Brief:
In the listing below, print exactly the lines between the line holding "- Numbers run" and the line holding "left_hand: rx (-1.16", inclusive, and no more.

Collected material:
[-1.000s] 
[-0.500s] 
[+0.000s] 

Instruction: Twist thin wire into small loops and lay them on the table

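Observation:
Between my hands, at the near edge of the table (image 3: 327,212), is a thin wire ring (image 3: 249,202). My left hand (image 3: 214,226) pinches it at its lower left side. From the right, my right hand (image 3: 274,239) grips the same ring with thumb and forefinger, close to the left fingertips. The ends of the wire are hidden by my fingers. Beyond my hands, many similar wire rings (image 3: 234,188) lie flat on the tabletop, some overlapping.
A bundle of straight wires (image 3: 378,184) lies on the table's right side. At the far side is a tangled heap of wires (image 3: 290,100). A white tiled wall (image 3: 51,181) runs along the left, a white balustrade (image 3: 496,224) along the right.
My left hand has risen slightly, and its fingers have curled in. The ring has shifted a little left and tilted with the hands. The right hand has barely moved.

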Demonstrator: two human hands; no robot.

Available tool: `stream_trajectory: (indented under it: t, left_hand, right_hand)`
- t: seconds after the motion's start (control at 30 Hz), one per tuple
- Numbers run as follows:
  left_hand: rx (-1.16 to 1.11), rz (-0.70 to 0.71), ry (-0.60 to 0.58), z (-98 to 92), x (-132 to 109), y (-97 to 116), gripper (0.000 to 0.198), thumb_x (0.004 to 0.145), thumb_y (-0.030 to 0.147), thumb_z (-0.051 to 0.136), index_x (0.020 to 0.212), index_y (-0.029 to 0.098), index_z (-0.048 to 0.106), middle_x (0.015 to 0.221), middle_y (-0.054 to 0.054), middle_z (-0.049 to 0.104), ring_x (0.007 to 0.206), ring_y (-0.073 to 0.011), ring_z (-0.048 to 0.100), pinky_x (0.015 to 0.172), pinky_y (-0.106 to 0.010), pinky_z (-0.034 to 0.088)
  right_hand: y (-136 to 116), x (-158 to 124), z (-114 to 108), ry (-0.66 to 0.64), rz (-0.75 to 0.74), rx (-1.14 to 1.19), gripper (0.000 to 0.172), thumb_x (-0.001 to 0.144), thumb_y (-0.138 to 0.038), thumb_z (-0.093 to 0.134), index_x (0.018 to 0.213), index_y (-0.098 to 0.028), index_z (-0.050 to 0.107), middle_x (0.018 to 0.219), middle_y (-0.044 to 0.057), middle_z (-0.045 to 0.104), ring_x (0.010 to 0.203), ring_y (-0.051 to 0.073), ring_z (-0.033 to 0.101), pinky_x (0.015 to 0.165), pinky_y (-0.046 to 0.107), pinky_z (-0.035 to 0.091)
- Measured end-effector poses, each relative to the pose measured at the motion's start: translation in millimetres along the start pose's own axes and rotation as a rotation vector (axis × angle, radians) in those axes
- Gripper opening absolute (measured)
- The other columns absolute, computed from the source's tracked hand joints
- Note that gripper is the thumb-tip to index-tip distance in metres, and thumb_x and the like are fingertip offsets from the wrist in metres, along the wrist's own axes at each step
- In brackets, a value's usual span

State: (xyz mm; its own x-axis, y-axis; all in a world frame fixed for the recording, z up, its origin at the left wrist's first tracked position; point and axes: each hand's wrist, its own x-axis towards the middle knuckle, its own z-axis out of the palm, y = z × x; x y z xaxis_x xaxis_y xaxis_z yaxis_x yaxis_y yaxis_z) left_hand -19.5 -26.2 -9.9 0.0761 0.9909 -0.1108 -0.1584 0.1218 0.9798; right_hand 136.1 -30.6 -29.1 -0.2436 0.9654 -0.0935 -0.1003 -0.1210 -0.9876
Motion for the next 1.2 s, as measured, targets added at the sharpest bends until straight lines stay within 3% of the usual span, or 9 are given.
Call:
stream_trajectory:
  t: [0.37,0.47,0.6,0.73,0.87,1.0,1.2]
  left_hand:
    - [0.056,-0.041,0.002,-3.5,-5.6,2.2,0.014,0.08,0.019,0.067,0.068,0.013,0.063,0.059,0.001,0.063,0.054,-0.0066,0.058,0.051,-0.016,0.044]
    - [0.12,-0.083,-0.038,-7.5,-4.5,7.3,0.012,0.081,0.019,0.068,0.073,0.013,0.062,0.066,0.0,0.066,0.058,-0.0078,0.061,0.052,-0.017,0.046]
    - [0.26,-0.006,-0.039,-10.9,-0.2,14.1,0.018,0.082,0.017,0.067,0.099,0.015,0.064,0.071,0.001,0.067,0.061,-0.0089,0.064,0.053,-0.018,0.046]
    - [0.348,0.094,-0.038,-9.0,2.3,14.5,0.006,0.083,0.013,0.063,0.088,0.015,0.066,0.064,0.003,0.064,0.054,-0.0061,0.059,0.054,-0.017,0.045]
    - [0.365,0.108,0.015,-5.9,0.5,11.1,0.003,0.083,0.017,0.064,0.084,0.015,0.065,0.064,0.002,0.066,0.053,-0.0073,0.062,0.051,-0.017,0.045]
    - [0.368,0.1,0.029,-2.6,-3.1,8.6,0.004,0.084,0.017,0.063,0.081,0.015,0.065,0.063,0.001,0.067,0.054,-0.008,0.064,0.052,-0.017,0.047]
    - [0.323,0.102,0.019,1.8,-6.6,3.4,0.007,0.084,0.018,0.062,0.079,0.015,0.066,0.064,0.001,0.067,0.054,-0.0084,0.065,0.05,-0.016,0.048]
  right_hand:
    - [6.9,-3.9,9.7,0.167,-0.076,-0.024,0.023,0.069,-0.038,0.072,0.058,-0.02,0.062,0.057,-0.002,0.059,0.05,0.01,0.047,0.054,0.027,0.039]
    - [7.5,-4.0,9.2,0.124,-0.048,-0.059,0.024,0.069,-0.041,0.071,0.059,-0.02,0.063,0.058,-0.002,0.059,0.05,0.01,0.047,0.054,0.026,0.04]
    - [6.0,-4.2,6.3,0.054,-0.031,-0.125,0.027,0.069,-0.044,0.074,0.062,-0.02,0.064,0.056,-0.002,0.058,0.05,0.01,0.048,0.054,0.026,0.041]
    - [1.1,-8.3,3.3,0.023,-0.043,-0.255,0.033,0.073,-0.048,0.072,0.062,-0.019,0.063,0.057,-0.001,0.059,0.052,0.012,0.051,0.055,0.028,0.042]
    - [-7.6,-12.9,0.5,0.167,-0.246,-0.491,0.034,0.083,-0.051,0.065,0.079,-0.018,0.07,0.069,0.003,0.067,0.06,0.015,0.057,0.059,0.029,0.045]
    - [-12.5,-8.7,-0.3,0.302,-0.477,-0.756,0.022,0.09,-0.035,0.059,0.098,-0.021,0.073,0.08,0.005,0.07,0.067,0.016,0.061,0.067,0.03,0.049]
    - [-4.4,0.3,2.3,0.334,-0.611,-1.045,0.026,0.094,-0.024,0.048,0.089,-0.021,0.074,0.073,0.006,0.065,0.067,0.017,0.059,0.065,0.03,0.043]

Your solution:
- Numbers run as follows:
  left_hand: rx (-1.16 to 1.11), rz (-0.70 to 0.71), ry (-0.60 to 0.58), z (-98 to 92), x (-132 to 109), y (-97 to 116), gripper (0.000 to 0.198), thumb_x (0.004 to 0.145), thumb_y (-0.030 to 0.147), thumb_z (-0.051 to 0.136), index_x (0.020 to 0.212), index_y (-0.029 to 0.098), index_z (-0.048 to 0.106), middle_x (0.015 to 0.221), middle_y (-0.054 to 0.054), middle_z (-0.049 to 0.104), ring_x (0.007 to 0.206), ring_y (-0.073 to 0.011), ring_z (-0.048 to 0.100), pinky_x (0.015 to 0.172), pinky_y (-0.106 to 0.010), pinky_z (-0.034 to 0.088)

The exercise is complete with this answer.